▸ EXERCISE OBJECTIVE:
Line by line, print the records exactly.

▸ DATA RECORDS:
--------

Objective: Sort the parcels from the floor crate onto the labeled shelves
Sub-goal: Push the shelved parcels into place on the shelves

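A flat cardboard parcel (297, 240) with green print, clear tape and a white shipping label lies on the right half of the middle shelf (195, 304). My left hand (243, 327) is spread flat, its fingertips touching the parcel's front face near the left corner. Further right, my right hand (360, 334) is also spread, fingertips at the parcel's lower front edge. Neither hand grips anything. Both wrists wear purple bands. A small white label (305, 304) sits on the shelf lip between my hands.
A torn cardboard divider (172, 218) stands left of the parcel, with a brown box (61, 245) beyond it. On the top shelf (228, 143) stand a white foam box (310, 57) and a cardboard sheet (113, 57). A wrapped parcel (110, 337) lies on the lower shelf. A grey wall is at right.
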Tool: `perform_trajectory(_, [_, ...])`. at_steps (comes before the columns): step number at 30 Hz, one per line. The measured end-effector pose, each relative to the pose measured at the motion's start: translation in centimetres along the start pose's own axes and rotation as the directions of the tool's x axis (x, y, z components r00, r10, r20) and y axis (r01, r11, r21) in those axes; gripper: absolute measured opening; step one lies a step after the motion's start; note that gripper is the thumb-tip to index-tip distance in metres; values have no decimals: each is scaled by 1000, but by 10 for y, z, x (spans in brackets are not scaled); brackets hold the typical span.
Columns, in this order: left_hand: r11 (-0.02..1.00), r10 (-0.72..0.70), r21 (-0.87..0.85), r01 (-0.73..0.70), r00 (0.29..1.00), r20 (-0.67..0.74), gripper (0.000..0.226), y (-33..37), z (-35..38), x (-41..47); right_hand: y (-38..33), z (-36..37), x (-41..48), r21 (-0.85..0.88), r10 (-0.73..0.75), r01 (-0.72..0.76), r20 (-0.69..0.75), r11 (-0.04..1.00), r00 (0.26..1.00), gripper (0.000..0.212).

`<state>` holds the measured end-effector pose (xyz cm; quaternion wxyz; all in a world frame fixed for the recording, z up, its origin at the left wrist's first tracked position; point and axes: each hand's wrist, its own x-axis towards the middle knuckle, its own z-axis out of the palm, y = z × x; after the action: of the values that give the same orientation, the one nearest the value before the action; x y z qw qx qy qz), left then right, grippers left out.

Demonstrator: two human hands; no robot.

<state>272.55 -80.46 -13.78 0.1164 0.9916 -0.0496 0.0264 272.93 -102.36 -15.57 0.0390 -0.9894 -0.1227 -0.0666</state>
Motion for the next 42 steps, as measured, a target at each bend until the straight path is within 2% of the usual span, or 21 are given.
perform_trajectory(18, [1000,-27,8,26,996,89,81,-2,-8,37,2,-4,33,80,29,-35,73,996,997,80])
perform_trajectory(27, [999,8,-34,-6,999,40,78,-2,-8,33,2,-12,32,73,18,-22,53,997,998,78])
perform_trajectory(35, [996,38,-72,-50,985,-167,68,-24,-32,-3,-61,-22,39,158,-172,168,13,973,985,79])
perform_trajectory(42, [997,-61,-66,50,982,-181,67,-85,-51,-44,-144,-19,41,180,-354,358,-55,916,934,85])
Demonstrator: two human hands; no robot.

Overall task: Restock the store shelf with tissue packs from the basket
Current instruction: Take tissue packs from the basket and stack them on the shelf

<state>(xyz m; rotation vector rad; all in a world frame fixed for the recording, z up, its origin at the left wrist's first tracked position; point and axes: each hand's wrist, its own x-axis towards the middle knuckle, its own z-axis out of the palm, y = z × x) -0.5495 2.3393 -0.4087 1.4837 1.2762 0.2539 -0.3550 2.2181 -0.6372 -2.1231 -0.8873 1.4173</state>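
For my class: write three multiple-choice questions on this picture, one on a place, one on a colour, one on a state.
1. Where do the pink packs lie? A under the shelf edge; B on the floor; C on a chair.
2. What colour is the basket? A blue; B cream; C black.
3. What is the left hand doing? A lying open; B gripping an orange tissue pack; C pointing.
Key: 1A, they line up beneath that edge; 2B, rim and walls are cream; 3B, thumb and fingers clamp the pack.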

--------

▸ YOUR RESPONSE:
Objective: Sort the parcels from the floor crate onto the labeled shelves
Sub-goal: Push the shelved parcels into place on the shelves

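A flat cardboard parcel (297, 240) with green print, clear tape and a white shipping label lies on the right half of the middle shelf (195, 304). My left hand (243, 327) is spread flat, its fingertips touching the parcel's front face near the left corner. Further right, my right hand (360, 334) is also spread, fingertips at the parcel's lower front edge. Neither hand grips anything. Both wrists wear purple bands. A small white label (305, 304) sits on the shelf lip between my hands.
A torn cardboard divider (172, 218) stands left of the parcel, with a brown box (61, 245) beyond it. On the top shelf (228, 143) stand a white foam box (310, 57) and a cardboard sheet (113, 57). A wrapped parcel (110, 337) lies on the lower shelf. A grey wall is at right.
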Tool: `perform_trajectory(_, [_, ...])`. at_steps (comes before the columns): step number at 30 Hz, one per line. The measured end-effector pose, each relative to the pose measured at the motion's start: translation in centimetres along the start pose's own axes and rotation as the directions of the tool's x axis (x, y, z components r00, r10, r20) and y axis (r01, r11, r21) in those axes; gripper: absolute measured opening; step one lies a step after the motion's start; note that gripper is the thumb-tip to index-tip distance in metres; values have no decimals: each is scaled by 1000, but by 10 for y, z, x (spans in brackets are not scaled); brackets hold the typical span.
Columns, in this order: left_hand: r11 (-0.02..1.00), r10 (-0.72..0.70), r21 (-0.87..0.85), r01 (-0.73..0.70), r00 (0.29..1.00), r20 (-0.67..0.74), gripper (0.000..0.226), y (-33..37), z (-35..38), x (-41..47); right_hand: y (-38..33), z (-36..37), x (-41..48), r21 (-0.85..0.88), r10 (-0.73..0.75), r01 (-0.72..0.76), r20 (-0.69..0.75), r11 (-0.04..1.00), r00 (0.26..1.00), gripper (0.000..0.212).

`<state>` holds the measured end-effector pose (xyz cm; quaternion wxyz; all in a world frame fixed for the recording, z up, its origin at the left wrist's first tracked position; point and axes: each hand's wrist, its own x-axis towards the middle knuckle, its own z-axis out of the palm, y = z × x; after the action: of the values that give the same orientation, the one nearest the value before the action; x y z qw qx qy qz), left then right, grippers left out.

Demonstrator: two human hands; no robot.

<state>272.55 -80.46 -13.78 0.1164 0.9916 -0.0496 0.0264 272.93 -102.36 -15.57 0.0390 -0.9894 -0.1227 -0.0666</state>
Motion for the next 42 steps, as measured, a target at each bend until the straight path is within 2% of the usual span, or 21 are given.
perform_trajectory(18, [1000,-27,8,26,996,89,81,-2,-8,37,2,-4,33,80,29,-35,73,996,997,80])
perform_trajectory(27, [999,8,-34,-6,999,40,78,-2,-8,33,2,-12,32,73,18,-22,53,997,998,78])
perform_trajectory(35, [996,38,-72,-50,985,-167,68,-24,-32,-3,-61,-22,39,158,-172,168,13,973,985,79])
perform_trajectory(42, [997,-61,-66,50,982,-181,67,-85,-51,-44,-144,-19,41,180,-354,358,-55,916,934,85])
Demonstrator: two human hands; no robot.

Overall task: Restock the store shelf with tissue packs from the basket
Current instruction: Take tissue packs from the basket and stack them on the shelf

<state>(xyz m; rotation vector rad; all in a world frame fixed for the recording, z up, its origin at the left wrist's first tracked position; point and axes: each hand's wrist, its own x-axis towards the middle knuckle, its own z-axis out of the palm, y = z × x) -0.5495 2.3393 -0.4087 1.4837 1.2762 0.2539 -0.3550 2.2181 -0.6372 -2.1231 -0.8873 1.4173</state>
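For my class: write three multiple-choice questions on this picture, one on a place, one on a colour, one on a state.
1. Where do the pink packs lie? A under the shelf edge; B on the floor; C on a chair.
2. What colour is the basket? A blue; B cream; C black.
3. What is the left hand doing? A lying open; B gripping an orange tissue pack; C pointing.
Key: 1A, they line up beneath that edge; 2B, rim and walls are cream; 3B, thumb and fingers clamp the pack.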

The exercise is complete as it stands.